There must be something!  This has happened a couple of times in the last week and it makes me feel so raw.  How have other people managed with this?

Thank you xxx


----------



## Karen_S (Feb 17, 2011)

Hi girl1970,

I saw your post and could not ignore it.
LIke you, I'm 40+ and have to face that question far more than my mental state can cope with.

I used to just answer "no", but I read once that you can answer "Sadly, no" and that tells them nicely that you don't and possibly can't have children.
Other advice I was given is just to say 'not yet'. However, after reaching 40 that seems a little stupid becuase it's not like we have years and years left right?  

Whatever you answer, just be ready with another question for them. I call it the "teflon' strategy and the best thing you can do is deflect the attention away from yourself and 'that' topic and move on.

So where are you at with tx at the moment?
Hope it all goes well and you won't be needing the above advice very soon.

Take care
Karen


----------



## staceysm (Nov 18, 2010)

Hi ladies,

I can't answer for myself, but a close friend of mine who is 43yrs old and has had 6 failed IVF's finds it easier to just be up front and honest.  Normally people then shut up straight away or just apologise and then talk about something else.

However I can understand that some people are more private and don't want to discuss it.

It took me 4 years and IVF to get my son who I had at 36 yrs old and when people asked me if I wanted kids, I just used to say that I was having to much fun and enjoying my holidays and nights out to much to even think about it.  I actually had a friend who was married and had 2 children tell me how lucky I was!  If only she knew. 

I wish you both lots of luck in the future.

Stacey
x


----------



## ratz (Nov 16, 2011)

Hi all, I got this q last weekend at a christening (6 days after 4th BFN); couldn't snap at the guy who asked "Do you have lots of children?", since he was a very charming 80-year old man, so I just said no. Deflection is a good strategy; though I did snap at some family (on OH's side) a few years ago when they asked why we didn't have kids, "Because IVF doesn't always work!". Cue deathly silence...probably not nice of me to make them feel bad, but they got me on a weak day (and they're OH's rellies, and he's the reason I have to have people and probes peering up my fruff every 5 mins - so maybe it was karmic). Sometimes I just say "No, I have cats". I suppose if I finally have to give up trying I'll say that I couldn't have any, but I'm not ready to say that yet. Is your friend still trying, Staceysm?

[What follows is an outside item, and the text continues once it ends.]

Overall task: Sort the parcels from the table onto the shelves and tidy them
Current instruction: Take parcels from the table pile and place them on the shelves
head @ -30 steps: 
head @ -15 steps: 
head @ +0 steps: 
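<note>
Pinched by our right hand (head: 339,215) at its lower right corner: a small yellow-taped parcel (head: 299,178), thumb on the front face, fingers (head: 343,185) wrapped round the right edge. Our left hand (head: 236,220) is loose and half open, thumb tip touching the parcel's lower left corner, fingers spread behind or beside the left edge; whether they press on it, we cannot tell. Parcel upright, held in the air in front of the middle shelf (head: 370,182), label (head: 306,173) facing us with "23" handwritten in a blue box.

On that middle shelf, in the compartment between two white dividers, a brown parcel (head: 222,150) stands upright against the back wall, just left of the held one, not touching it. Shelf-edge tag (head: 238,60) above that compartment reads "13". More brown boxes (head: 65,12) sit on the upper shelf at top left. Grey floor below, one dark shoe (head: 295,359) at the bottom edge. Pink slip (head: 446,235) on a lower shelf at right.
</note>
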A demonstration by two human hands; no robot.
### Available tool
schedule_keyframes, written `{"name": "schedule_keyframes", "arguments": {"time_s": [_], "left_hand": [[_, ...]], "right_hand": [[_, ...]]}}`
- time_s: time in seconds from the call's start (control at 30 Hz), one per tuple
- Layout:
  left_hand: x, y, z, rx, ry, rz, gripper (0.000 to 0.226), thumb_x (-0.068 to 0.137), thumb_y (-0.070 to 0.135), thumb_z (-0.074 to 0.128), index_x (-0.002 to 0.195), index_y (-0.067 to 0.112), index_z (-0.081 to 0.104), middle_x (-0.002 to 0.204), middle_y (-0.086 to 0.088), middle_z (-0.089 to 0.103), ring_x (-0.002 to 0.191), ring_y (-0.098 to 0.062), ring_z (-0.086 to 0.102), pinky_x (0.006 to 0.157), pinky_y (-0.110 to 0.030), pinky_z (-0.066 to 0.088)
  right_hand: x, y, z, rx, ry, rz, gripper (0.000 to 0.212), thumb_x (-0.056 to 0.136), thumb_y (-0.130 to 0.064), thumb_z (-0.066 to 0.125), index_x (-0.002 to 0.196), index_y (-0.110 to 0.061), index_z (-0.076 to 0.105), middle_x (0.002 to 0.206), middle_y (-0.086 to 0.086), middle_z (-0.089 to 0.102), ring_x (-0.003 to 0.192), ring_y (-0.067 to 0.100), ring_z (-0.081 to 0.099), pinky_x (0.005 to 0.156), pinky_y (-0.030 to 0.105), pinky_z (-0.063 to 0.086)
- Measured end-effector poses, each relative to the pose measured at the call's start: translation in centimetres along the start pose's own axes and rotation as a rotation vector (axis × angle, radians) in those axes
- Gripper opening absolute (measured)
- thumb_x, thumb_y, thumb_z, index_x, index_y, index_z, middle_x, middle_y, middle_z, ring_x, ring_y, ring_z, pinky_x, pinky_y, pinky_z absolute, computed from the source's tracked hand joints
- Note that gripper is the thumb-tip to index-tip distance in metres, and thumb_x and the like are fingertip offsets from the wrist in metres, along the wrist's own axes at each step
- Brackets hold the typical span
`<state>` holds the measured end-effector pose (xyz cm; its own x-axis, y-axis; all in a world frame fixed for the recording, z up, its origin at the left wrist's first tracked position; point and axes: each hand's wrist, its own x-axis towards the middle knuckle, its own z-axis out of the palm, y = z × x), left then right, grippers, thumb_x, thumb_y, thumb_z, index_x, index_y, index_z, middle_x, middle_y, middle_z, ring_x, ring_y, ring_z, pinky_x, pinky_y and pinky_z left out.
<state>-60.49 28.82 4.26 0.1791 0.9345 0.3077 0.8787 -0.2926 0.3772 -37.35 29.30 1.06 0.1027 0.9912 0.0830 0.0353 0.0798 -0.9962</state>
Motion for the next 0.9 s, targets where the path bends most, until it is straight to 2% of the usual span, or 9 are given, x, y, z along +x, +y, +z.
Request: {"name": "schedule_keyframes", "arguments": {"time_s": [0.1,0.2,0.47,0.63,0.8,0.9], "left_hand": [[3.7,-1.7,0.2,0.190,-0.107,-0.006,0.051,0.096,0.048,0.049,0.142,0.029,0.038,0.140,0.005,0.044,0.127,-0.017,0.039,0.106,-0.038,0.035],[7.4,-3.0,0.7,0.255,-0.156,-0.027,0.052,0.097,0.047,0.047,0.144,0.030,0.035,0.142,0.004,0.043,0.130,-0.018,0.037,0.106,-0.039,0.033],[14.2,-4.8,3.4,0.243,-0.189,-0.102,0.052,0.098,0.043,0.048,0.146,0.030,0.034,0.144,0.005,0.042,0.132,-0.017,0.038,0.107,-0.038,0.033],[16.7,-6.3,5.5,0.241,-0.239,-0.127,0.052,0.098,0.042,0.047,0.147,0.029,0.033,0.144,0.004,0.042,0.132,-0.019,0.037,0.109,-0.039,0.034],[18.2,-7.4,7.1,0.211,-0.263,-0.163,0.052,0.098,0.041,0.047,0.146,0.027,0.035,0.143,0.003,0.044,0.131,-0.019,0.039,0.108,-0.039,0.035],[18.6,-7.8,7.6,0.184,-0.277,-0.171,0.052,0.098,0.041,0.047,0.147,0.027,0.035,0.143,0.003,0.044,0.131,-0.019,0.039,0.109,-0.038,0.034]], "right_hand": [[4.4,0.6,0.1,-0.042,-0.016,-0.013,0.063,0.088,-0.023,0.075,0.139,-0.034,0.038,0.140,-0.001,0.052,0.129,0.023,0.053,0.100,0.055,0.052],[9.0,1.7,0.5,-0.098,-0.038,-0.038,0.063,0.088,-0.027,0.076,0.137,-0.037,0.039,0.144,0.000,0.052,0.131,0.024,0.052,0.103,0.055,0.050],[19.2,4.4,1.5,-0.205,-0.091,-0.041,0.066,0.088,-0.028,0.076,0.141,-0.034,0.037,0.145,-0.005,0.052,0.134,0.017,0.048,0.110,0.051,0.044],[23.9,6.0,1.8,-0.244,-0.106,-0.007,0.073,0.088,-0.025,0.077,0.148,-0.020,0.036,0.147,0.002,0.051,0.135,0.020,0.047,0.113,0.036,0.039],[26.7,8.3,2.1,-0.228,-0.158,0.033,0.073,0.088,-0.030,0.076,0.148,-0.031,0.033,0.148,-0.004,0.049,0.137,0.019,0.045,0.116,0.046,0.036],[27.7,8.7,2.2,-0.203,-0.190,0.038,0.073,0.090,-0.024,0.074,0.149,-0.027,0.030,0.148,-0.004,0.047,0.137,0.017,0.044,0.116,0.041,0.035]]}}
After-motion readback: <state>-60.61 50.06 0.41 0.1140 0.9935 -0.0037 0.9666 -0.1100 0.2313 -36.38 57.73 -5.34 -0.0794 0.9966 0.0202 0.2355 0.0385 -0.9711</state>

Karen, have you ever tried "Sadly, no"? I wonder if it might invite a "Why not?" response, which might be even harder to deal with?

girl1970, have seen you on some other threads; best of luck.

Ratz x.


----------



## butterflies4ever (May 22, 2010)

I got so use to this question being asked throughout my 20's my reply was *'I haven't found the right guy yet'*
Early 30's I justed replied *'None as yet' * so your basically not ruleing out ever having children without having to go into too much information. I found that if i was to explain my situation in depth, i'd most definanitely become upset & then start dwelling on my IF probs......

It's so hard to put on a smile when saying it, but i had to think to myself, *IT WILL HAPPEN ONE DAY *   (after my 11th cycle)

Remember that ladies x

Electra x


----------



## staceysm (Nov 18, 2010)

Hi Ratz,

For the time being my friend has decided to stop.  She has had 5 IVF's in the 2 years she has been married and really feel's that IVF has taken the enjoyment out of what should be the honeymoon period.  Her DH has two teenage children from his first marriage and although financially they can go on, she feels tired emotionally.

Like many couple's they have so much to offer a child and it does seem so cruel.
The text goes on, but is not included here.